Julie: 27 years, so almost three decades. What is one kind of commonality among people who end up in your therapeutic office? And I wonder if you could share a little bit about that. 

Robyn: Yeah, I mean, I say this regularly. My clients would know this, be able to say this for me, but it is that people show up in therapy, people come to therapy when those coping strategies, when those survival mechanisms are no longer working for them, right? I’m doing the same thing, and it’s not giving me the same result as I had before. So when the coping strategies, the survival strategies, when they stop working, that’s when people start looking for something different, and that’s when the growth happens. 

Julie: I love it. So it’s almost like if I picture, oh my gosh, coping strategies aren’t working anymore, I imagine life starts to get super unmanageable, like things are not working, things are breaking down, relationships, business, personal health, whatever it might be. And you’re saying, hey, yeah, all that stuff sucks and this could be just the opportunity where you can really start to change the paradigm you’ve been living with, move in post-traumatic growth. 

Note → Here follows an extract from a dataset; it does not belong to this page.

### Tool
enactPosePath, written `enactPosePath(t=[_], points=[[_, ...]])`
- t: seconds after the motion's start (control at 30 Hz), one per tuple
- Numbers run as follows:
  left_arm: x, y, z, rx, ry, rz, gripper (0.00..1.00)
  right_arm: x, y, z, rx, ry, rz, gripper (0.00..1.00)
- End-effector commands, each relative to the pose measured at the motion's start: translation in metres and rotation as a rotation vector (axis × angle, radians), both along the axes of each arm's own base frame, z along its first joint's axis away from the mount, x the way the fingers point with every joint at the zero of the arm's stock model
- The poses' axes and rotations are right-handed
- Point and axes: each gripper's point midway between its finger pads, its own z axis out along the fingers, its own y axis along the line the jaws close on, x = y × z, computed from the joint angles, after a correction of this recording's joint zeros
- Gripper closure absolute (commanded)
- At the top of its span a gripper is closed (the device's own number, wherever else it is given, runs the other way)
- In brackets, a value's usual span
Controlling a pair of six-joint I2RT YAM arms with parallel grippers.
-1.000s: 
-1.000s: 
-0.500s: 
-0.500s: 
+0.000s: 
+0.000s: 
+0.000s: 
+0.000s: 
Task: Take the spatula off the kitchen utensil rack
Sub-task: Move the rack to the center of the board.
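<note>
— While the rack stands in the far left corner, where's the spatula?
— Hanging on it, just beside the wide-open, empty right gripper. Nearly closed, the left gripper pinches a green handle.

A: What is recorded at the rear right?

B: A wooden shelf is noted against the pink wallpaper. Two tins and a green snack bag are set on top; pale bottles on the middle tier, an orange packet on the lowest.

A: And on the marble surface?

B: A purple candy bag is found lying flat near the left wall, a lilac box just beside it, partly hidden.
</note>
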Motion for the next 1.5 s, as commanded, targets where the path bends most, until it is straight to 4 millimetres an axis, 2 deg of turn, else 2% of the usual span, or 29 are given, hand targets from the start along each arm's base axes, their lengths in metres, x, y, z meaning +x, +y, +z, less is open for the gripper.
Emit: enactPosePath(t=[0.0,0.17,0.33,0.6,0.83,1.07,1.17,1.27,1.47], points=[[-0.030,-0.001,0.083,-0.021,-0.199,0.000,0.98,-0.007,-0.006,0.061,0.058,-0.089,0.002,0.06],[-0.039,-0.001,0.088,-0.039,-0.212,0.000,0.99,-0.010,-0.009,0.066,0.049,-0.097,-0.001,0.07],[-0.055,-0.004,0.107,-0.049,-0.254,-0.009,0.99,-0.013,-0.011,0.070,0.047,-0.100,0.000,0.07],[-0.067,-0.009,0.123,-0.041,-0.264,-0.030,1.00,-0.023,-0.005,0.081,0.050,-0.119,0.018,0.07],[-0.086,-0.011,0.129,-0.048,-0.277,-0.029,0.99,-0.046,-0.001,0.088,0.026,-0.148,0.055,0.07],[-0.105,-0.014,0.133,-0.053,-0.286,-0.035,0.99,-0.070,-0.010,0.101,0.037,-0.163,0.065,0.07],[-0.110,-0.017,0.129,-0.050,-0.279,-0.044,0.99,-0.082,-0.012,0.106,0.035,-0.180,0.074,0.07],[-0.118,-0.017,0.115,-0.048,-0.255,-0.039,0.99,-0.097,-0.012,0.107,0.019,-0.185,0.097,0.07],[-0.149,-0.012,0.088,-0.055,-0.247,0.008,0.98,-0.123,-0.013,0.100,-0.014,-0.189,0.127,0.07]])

Robyn: This is the moment of that decision tree, right? I go left, I go right. And I keep doing the same thing over and over, and it’s giving me the same result, right? Which isn’t working recently, or I try something different. And I get success, I get to feel good. 

Julie: Ah, love that, get to feel good. So our bodies are really built for survival, and sometimes those survival mechanisms are for a past chapter and they’ve outlived their usefulness, and this is this great moment when the coping strategies are no longer working, that there’s real opportunity.

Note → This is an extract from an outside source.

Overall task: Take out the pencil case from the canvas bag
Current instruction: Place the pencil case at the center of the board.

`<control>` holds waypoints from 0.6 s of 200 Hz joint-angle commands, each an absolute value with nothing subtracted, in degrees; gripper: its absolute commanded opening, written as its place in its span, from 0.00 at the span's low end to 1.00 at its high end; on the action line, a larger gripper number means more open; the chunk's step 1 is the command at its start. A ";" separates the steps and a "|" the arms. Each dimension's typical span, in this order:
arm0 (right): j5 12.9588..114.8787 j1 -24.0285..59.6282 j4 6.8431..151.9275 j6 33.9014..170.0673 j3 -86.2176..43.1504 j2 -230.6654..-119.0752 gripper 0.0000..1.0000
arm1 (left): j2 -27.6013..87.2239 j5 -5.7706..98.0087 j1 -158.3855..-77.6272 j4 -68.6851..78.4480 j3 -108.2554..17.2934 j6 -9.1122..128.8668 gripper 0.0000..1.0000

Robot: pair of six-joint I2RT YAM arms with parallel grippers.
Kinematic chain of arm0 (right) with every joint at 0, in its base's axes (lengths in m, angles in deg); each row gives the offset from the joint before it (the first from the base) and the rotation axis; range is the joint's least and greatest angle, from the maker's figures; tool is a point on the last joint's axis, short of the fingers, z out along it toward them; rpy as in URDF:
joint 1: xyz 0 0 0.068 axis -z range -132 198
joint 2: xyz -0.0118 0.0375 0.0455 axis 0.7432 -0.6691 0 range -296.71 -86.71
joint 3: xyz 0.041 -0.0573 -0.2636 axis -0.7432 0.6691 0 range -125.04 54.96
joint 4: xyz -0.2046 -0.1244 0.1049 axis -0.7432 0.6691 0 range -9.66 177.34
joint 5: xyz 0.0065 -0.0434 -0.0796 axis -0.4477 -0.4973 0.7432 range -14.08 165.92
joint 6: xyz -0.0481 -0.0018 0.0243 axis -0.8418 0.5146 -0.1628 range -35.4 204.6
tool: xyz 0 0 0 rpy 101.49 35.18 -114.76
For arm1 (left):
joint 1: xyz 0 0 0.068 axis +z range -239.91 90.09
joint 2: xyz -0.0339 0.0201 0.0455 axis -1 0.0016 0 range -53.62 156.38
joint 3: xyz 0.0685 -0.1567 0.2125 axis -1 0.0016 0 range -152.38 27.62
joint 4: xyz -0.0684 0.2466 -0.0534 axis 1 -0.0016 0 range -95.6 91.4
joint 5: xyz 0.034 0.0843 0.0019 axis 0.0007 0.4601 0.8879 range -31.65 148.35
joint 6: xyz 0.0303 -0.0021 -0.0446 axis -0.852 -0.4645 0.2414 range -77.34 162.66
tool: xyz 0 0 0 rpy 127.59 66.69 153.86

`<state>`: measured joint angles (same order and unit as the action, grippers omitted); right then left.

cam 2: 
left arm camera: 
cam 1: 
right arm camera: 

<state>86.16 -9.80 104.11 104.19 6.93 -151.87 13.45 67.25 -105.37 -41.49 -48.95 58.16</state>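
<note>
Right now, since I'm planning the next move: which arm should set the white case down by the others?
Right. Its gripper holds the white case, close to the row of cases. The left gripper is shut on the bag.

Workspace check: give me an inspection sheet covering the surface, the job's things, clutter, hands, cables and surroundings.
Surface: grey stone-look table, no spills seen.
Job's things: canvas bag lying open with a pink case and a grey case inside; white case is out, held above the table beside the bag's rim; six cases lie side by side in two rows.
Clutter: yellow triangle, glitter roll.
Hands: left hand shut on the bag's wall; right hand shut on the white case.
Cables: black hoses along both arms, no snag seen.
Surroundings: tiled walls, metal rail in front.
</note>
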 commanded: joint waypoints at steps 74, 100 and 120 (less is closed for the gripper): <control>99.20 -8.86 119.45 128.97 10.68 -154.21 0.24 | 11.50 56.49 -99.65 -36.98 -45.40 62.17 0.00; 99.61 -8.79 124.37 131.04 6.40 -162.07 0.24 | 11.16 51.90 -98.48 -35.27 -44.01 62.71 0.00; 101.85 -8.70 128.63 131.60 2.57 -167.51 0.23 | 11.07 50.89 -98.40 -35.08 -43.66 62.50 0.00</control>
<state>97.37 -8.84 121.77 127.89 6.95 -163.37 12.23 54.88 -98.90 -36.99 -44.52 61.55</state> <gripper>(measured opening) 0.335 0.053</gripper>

Thank you so much, Robyn, for joining me here on Whole by Design and for you listeners as well. I hope it left you feeling inspired to toss out the labels, embrace new perspectives, and take one step closer to the joy and clarity that you deserve. As always, visit www.vivapartnership.com to access our amazing free and low-cost resources that will empower you and your loved ones on health and healing.

Let’s spread the message, subscribe, review, or share this episode with someone who could benefit from a stigma-dropping approach to mental fitness today. 

Robyn: Thanks, Julie. 

Julie: So great to have you.

Robyn: You too, it’s so great to be with you.